En toutes circonstances

 Maître boulanger et maître socio-professionnel, Olivier Schmutz veille au grain; malgré les changements incessants dans la main d’œuvre et les imprévus, il cherche une constance dans la production. Peu importe les tempêtes ou les coups de tabac, les produits sont attendus par la clientèle. “Les circonstances fluctuantes sont une composante supplémentaire à prendre en compte. Sans compter que dans le parcours en boulangerie, l’étape du four se révèle plus compliquée. La cuisson, c’est tout un art, surtout au four à bois. Il faut l’apprendre et l’adopter”. Il s’agit pour Olivier Schmutz de trouver un équilibre entre la mission sociale du Radeau, le bien-être de l’accueilli·e, et l’aspect commercial de l’opération. 

 

Sur les marchés

 Pains cuits au feu de bois, biscuiterie, la production artisanale du Radeau est connue loin à la ronde. Depuis de nombreuses années, l’institution tient trois fois par semaine un stand sur les marchés de Bulle – le jeudi – et de Fribourg – le mercredi et le samedi. De plus, le magasin contigu au laboratoire fait le bonheur des habitants des alentours d’Orsonnens les mardi, mercredi et vendredi en fin de journée.
 


Levain et feu de bois

 Sur l’étal du Radeau se côtoient une multitude de pains, la plupart à base de levain naturel et tous cuits au feu de bois.

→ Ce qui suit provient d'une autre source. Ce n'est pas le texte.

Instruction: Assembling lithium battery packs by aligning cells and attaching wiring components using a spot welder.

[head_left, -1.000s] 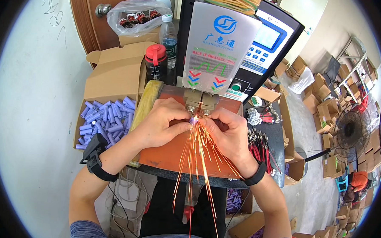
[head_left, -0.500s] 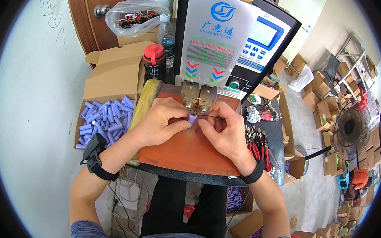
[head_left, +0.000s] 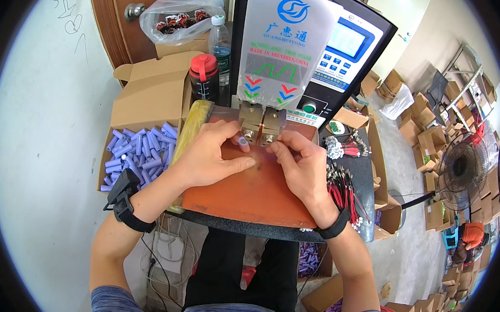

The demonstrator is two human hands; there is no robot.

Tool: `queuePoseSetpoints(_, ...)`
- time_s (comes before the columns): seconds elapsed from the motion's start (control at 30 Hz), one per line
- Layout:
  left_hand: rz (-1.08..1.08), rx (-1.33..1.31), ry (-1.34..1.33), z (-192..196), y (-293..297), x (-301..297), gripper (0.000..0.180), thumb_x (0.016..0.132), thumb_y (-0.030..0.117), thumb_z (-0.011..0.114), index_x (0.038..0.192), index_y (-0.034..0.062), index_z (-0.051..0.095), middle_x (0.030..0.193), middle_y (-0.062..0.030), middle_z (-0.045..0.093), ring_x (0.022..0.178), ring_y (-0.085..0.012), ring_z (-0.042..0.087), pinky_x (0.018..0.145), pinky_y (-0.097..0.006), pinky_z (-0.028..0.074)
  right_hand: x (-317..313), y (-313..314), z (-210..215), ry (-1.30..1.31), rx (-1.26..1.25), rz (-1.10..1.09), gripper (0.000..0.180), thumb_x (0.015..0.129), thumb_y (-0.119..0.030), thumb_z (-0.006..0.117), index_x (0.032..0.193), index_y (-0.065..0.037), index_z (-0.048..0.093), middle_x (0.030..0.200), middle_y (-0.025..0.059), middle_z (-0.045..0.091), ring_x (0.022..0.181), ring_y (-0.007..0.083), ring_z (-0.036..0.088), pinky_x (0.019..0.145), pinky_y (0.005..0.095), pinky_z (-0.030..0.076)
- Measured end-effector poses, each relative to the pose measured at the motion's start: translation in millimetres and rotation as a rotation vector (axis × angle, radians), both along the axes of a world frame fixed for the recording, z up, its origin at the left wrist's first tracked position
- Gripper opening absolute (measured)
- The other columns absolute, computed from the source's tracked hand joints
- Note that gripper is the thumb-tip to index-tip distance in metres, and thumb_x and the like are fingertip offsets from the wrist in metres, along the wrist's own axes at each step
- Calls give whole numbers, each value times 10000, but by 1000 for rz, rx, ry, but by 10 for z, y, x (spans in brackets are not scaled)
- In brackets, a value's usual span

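Note:
Under the two metal electrode holders (head_left: 261,125) of a tabletop spot welder, both hands are raised over an orange mat (head_left: 248,198). My left hand (head_left: 208,154) has a small purple battery cell (head_left: 244,144) at its curled fingertips, tilted beside the left holder; its thumb stretches out below, apart from the cell. My right hand (head_left: 302,166) is closed in a pinch just right of the right holder. Whatever lies between its fingertips is too small to make out.
An open carton (head_left: 146,104) of purple cells stands at the left, by a yellow wrapped bundle (head_left: 192,131). Behind are a red-capped bottle (head_left: 204,79) and a clear water bottle (head_left: 219,48). Red and black wire leads (head_left: 343,188) lie at the right, near a fan (head_left: 461,168).
The purple cell has moved up and left from between both hands and now leans at my left fingertips. My left thumb has parted from it. My right hand has shifted slightly up and right.

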State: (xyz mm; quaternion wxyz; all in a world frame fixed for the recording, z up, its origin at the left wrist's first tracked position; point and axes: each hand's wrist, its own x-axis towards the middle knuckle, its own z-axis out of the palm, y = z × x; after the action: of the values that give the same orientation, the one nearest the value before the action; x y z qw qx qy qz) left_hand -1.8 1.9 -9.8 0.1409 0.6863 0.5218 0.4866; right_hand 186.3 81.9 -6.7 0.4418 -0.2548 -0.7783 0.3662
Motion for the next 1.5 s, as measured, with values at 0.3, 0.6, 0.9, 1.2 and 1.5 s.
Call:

Des pains qui se gardent longtemps! “Un peu moins croustillant ou moins développé, le pain que nous vendons s’éloigne un peu des standards”, Olivier Schmutz tient à garder ces particularités, “en proposant des produits différents, on se place sur le marché durablement”. Biscuits et flûtes sont par ailleurs mis en vente dans plusieurs commerces de détail. Une fois par semaine, Le Radeau procure également des pains pour les paniers CroQu’terre.

 

Certifications

 Outre les traditionnels mi-blanc, noir, paysan, noix ou céréales, Le Radeau propose également de la Cuchaule AOP, des spécialités de saison ou des pièces de petite boulangerie comme des pains au chocolat ou des escargots aux noisettes. La production du Radeau compte d’ailleurs de nombreux produits certifiés Terroir Fribourg: pains d’anis, croquets, biscuits au vin cuit, flûtes au sel ou à la caméline, pains au levain et tresse.

 

Donner du sens à la production

 L’étape de certification couronne une démarche initiée il y a quelques années qui consiste à travailler de la manière la plus naturelle et la plus régionale possible. La farine – une tonne toutes les deux semaines – est livrée par le Moulin de Romont. Certaines farines spéciales sont moulues à la Ferme de la Tourbière à Sommentier et la caméline parcourt quelques kilomètres depuis l’exploitation de Jean-Marc Pittet à Villarlod. Toutes les matières grasses ont été remplacées par du beurre de la laiterie de Gumefens ou par des huiles végétales suisses. Des fermes de la région assurent la livraison d’œufs, de lait ou de béton. “La certification affirme une appartenance tout en valorisant la production.”